== ASSIGNED TASK ==
Please copy out each line of the listing that contains the word "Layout".

----- DATA SUPPLIED -----

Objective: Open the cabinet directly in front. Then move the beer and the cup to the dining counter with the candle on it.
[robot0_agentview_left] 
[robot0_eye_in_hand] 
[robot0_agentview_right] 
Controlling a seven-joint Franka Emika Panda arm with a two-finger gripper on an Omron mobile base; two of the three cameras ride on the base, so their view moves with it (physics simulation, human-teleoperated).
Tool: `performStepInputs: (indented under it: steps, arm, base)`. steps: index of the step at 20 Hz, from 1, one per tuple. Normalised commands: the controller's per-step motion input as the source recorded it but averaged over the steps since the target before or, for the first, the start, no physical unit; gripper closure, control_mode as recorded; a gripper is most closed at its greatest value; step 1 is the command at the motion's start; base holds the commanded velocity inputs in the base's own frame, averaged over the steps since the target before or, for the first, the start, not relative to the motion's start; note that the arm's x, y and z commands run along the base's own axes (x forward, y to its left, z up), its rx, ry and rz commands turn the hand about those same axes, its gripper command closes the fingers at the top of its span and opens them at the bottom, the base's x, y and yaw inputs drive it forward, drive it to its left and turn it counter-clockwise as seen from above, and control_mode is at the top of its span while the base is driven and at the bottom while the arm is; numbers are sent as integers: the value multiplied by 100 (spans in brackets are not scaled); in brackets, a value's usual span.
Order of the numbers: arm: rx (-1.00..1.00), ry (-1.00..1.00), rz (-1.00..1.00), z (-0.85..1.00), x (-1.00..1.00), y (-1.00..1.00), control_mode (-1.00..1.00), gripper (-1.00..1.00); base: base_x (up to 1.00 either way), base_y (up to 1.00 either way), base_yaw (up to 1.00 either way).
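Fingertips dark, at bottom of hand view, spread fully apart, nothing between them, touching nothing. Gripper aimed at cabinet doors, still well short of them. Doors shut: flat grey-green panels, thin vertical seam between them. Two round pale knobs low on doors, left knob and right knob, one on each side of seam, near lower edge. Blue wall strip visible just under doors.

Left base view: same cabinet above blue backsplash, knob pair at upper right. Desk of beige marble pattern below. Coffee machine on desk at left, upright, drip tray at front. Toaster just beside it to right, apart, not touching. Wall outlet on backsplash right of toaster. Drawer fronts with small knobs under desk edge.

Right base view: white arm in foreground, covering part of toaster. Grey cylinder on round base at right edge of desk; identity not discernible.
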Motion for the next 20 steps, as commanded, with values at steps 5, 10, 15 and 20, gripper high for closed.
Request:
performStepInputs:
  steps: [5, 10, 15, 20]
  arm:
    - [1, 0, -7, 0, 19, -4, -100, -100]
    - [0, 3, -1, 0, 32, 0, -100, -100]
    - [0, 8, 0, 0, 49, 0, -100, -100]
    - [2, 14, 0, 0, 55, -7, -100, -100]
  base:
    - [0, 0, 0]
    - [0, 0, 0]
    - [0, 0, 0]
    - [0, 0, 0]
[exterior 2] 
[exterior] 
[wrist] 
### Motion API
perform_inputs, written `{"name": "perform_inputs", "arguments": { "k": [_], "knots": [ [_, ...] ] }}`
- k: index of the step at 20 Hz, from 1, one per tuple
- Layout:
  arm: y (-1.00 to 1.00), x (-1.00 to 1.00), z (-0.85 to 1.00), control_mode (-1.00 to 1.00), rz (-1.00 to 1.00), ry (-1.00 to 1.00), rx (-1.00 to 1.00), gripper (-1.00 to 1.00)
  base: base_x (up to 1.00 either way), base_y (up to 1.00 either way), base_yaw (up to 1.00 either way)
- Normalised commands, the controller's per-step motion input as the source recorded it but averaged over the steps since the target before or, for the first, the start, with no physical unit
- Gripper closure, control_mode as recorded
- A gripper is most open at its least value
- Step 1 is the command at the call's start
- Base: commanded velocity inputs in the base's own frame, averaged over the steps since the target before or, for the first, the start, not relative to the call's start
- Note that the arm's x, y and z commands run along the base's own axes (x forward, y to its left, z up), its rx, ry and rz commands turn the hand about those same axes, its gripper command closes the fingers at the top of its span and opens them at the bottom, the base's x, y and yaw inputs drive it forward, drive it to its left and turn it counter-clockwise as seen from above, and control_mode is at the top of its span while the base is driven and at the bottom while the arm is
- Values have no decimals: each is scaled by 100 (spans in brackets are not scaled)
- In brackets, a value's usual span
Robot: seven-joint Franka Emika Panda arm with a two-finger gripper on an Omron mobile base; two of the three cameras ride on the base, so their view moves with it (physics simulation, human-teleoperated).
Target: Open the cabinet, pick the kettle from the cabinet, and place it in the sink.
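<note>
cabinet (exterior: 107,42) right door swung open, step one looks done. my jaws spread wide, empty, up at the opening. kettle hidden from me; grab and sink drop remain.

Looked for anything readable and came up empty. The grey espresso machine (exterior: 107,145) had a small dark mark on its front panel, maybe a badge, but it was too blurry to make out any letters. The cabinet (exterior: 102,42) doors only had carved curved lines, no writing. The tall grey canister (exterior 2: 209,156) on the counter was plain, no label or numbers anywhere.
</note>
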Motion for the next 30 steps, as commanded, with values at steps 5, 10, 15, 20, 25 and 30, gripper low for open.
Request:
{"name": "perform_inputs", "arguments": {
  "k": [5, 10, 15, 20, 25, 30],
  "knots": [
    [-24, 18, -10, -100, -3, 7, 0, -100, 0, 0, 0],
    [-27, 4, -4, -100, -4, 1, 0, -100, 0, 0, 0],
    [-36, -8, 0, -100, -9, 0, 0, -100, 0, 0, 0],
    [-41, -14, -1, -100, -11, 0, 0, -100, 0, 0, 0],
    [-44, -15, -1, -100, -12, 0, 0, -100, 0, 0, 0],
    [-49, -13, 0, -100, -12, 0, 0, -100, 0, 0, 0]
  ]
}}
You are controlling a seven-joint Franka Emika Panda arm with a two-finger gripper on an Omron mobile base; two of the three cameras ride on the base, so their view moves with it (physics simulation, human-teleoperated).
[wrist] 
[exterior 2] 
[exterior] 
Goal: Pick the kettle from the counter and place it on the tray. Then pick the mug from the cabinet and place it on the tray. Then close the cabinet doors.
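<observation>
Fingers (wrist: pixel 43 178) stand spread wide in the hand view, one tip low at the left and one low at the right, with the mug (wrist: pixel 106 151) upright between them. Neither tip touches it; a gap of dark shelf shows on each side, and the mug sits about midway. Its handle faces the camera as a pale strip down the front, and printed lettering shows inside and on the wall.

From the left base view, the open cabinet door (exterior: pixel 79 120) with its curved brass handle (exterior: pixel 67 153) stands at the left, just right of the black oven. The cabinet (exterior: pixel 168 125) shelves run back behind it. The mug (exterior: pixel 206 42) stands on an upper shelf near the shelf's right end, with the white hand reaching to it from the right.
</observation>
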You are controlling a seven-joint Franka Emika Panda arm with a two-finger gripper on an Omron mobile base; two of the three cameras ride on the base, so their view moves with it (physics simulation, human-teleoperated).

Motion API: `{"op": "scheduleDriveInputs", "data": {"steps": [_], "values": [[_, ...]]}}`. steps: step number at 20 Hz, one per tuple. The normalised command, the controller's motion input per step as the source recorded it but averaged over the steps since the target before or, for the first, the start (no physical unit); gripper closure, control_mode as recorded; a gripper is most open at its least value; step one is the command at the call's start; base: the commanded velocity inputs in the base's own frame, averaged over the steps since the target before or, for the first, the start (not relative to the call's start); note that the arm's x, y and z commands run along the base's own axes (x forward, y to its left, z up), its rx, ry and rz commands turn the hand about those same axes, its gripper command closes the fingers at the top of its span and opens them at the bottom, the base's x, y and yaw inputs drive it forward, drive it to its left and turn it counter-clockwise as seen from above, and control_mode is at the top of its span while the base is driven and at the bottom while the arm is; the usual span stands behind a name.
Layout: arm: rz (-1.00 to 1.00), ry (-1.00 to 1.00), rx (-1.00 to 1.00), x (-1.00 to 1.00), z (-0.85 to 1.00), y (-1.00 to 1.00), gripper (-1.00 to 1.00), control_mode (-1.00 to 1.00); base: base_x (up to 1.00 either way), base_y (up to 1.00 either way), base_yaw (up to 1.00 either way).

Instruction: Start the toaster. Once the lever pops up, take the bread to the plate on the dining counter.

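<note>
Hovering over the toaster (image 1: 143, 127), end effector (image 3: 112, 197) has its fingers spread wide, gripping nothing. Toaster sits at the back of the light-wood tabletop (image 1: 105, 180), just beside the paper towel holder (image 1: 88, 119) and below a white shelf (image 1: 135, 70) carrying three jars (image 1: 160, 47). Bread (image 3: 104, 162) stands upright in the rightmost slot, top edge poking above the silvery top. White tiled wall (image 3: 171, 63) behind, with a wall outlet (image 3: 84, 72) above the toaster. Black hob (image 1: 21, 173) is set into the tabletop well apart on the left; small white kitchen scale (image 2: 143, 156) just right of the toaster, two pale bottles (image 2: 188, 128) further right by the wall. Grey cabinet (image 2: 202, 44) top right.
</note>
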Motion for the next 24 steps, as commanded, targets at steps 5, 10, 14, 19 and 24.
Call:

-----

== RESPONSE TO THE EXERCISE ==
- Layout:
Layout: arm: rz (-1.00 to 1.00), ry (-1.00 to 1.00), rx (-1.00 to 1.00), x (-1.00 to 1.00), z (-0.85 to 1.00), y (-1.00 to 1.00), gripper (-1.00 to 1.00), control_mode (-1.00 to 1.00); base: base_x (up to 1.00 either way), base_y (up to 1.00 either way), base_yaw (up to 1.00 either way).

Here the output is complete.